Closed GoogleCodeExporter closed 9 years ago
I discussed with Josh and Maks offline and we came up with several possible
solutions to this:
1) Stop checking for exact mtime match, instead check that the file is not
newer than the cached mtime. Thus if we had N servers, we would rewrite the
file at most N times and on average N/2 times. Downside: If you have serious
server time skew or try to revert a file to an older timestamp, we may serve
stale content.
2) Configure a range around stored mtime that should be considered equal. Say
+/- 1 minute, this would account for slight differences from clock skew or
replication time.
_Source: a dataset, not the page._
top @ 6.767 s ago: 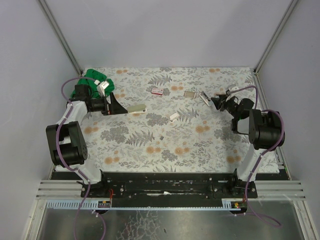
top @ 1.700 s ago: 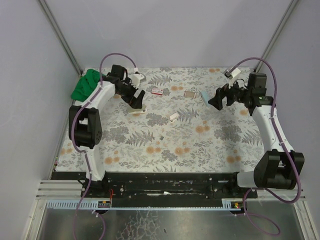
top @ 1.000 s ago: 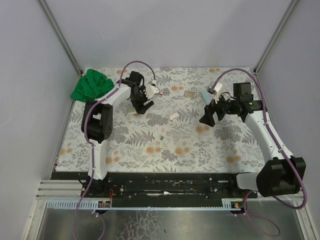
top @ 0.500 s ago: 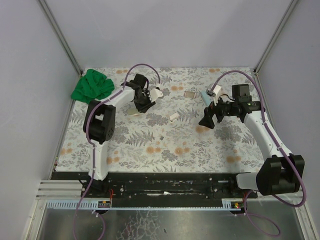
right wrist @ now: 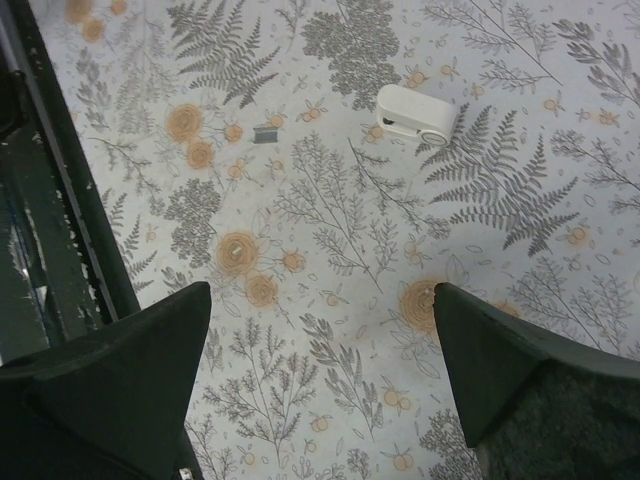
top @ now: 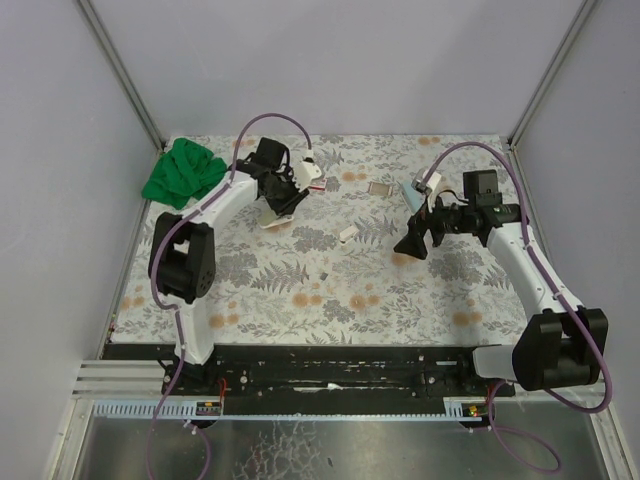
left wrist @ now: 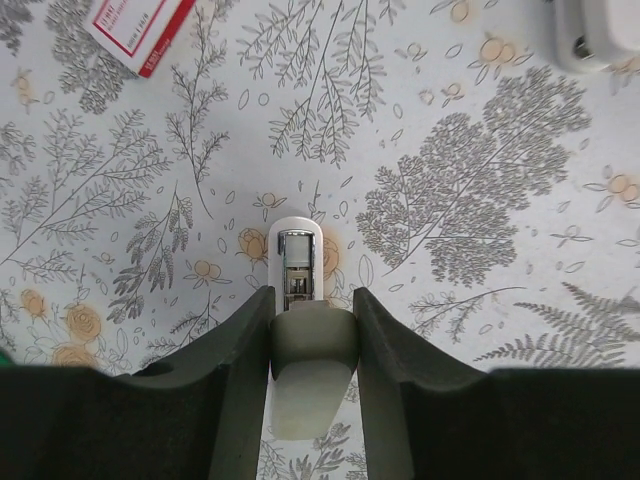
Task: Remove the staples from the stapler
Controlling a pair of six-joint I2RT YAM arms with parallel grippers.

Thus the resource would only be rewritten once ideally.
Downside: You'd have to configure this to fit your situation, how long your
replication takes / how bad your clock skew is. Otherwise your system would
thrash just like now.
3) Store list of (machine_identifier, mtime) pairs in cache so that the mtimes
are only interpreted by the machine that wrote them. The resource would be
rewritten by each server (We could probably optimize this to rewritten once).
Downside: We need to store a bunch more server-specific info in the cache,
cache update could have weird race-conditions, especially under high load that
would lead to the resource being rewritten any number of times.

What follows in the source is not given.